The Kli Yakar (VaYikra 25:36 s.v. Al Tikach MeIto Neshech VeTarbit) explains, in general there is a certain risk factor in business transactions. Like a farmer, a white-collar worker does his best in terms of planning and research. He makes his best efforts, but there is almost always an element of risk. It is this risk factor that causes the average businessman to acknowledge that some things are beyond his control. He understands that the outcome of his venture is in the hands of God. He then turns his eyes heavenward in the hopes that Hashem will enable his plans to succeed.
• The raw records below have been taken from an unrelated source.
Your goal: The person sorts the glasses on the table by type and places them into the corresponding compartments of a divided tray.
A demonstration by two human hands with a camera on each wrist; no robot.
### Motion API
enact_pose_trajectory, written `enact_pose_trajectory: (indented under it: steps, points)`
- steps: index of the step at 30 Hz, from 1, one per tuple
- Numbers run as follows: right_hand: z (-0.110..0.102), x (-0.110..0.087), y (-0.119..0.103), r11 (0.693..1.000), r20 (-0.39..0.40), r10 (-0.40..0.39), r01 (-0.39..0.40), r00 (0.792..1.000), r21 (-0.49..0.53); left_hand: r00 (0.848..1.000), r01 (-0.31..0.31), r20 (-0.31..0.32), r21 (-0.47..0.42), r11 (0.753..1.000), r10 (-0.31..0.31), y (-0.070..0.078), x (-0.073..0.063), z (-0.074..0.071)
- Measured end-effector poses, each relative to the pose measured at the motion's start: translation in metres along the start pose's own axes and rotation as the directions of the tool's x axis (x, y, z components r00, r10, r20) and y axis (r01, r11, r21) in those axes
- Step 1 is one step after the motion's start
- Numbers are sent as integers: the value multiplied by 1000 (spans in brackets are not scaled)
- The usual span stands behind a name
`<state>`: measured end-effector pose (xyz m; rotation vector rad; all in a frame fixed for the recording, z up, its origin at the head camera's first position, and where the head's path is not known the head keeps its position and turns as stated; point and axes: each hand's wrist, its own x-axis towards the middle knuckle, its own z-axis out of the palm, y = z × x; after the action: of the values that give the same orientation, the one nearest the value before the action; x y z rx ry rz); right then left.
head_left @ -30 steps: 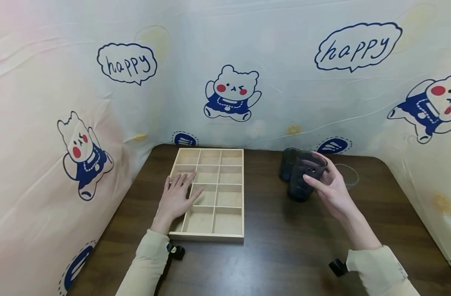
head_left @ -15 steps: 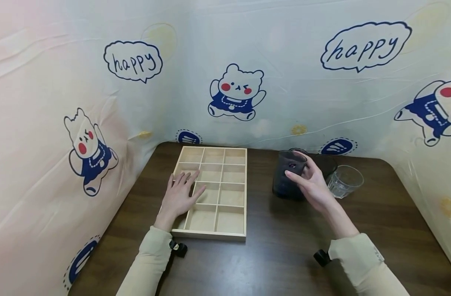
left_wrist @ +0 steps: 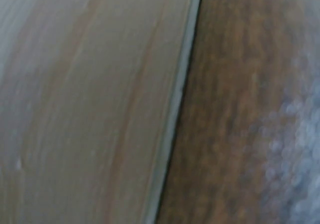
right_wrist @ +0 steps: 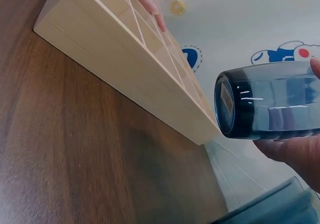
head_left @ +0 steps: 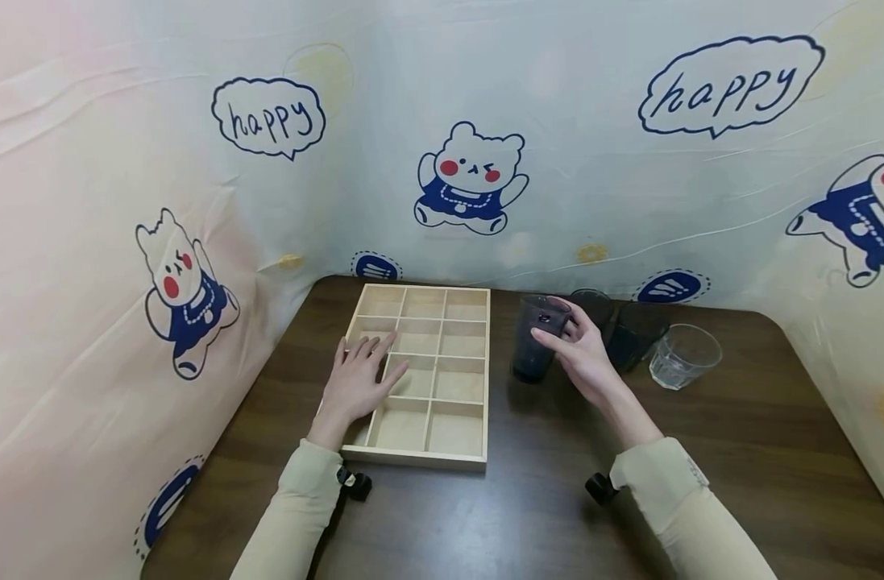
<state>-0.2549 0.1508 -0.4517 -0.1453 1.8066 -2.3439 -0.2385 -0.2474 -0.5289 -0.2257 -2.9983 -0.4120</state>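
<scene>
My right hand [head_left: 585, 358] grips a dark blue glass tumbler [head_left: 537, 346] around its side. In the right wrist view the tumbler [right_wrist: 275, 102] is clear of the table, its thick base and a barcode label showing. My left hand [head_left: 356, 385] lies with spread, fairly straight fingers on the left part of a pale wooden compartment box [head_left: 420, 460]. The box stands just left of the tumbler, and its compartments in sight hold nothing. In the left wrist view only a blurred wooden surface [left_wrist: 100, 104] beside the table appears.
Two more dark glasses, a nearer one [head_left: 633, 337] and one farther back [head_left: 591, 301], stand behind my right hand. A clear glass [head_left: 684, 358] is at their right. Printed cloth [head_left: 558, 161] hangs along the back and sides of the brown table [head_left: 529, 499].
My right hand has carried the tumbler left toward the box, uncovering the other dark glasses and the clear glass. My left hand stays on the box. The head view has shifted slightly.
</scene>
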Motion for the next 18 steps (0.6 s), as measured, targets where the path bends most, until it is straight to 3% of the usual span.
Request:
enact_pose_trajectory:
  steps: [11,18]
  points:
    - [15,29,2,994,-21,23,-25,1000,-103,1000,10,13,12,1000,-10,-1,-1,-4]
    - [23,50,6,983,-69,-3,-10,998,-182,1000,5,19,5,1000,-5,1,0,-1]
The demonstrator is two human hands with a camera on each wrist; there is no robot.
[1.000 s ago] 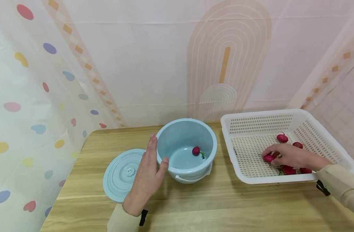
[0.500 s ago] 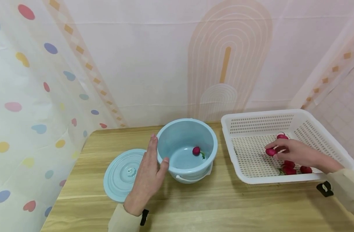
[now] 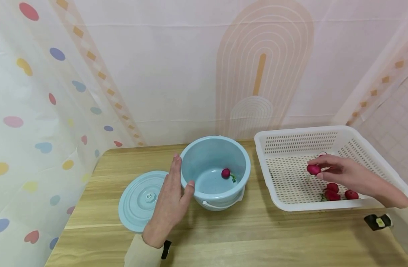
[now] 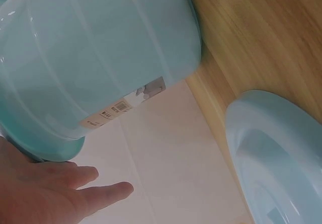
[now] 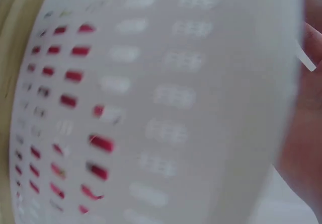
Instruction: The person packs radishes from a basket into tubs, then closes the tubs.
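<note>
My right hand (image 3: 344, 173) pinches a red radish (image 3: 313, 169) between thumb and fingers, held above the floor of the white perforated basket (image 3: 280, 205). Several more radishes (image 3: 332, 195) lie in the basket under and behind that hand. My left hand (image 3: 170, 200), fingers straight, rests at the left rim of the light blue bucket (image 3: 214, 141). Inside the bucket lies one radish (image 3: 225, 173) with a short green stem. In the left wrist view the left hand's fingers (image 4: 103, 196) show below the bucket's rim (image 4: 50, 151). The basket wall (image 5: 226, 108) hides most of the right hand in the right wrist view.
A blue lid (image 3: 137, 202) with a small knob lies on the wooden table (image 3: 224, 237), left of the bucket and partly behind the left hand. The bucket's white handle (image 3: 224, 204) hangs at its front. A patterned curtain (image 3: 163, 74) stands behind the table.
My right hand has lifted the radish from the basket floor, rising and drawing slightly back with it. The left hand stays at the bucket rim.
</note>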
When it comes to charging interest, the loaner is creating a situation where there is no risk. He will charge interest, and to ensure that he will not lose money; he will take collateral while he waits to collect payment. Without the risk and the fear of losing money, this loaner has denied himself the opportunity to recognize that it is God who controls his financial success or failure. Without the risk, there is no clear need to cry out to Hashem. He will miss out on the strong feelings of gratitude to Hashem when things work out favorably.
The Kli Yakar is teaching us that the Torah hopes to create a situation in which every business transaction provides us with the opportunity for spiritual growth. It gives us a chance to deepen our connection to Hashem.
Following this approach, it becomes clear why the recipient of the loan is forbidden to waive off the Torah’s concerns and agree to pay the interest. If charging interest were a sin which causes the loaner to become distanced spiritually from Hashem, then the person who agrees to pay the interest would actually be causing harm to this loaner by depriving him the risk necessary to generate his reflections on his dependence on Hashem.
This approach is unique among the many interpretations given, as it focuses on the one giving a loan rather than the recipient of the loan. The Kli Yakar forces us to view this law from the perspective of how detrimental it will be to the one offering the loan, and thus also reminds us that within all of our daily activities there are always opportunities to see the hand of Hashem.
We can learn from this approach that regardless of what we are working on in life—be it family, health, business or school work—it is in our own best interest to actively seek out opportunities that force us to recognize and acknowledge that we are dependent on Hashem for all of our achievements.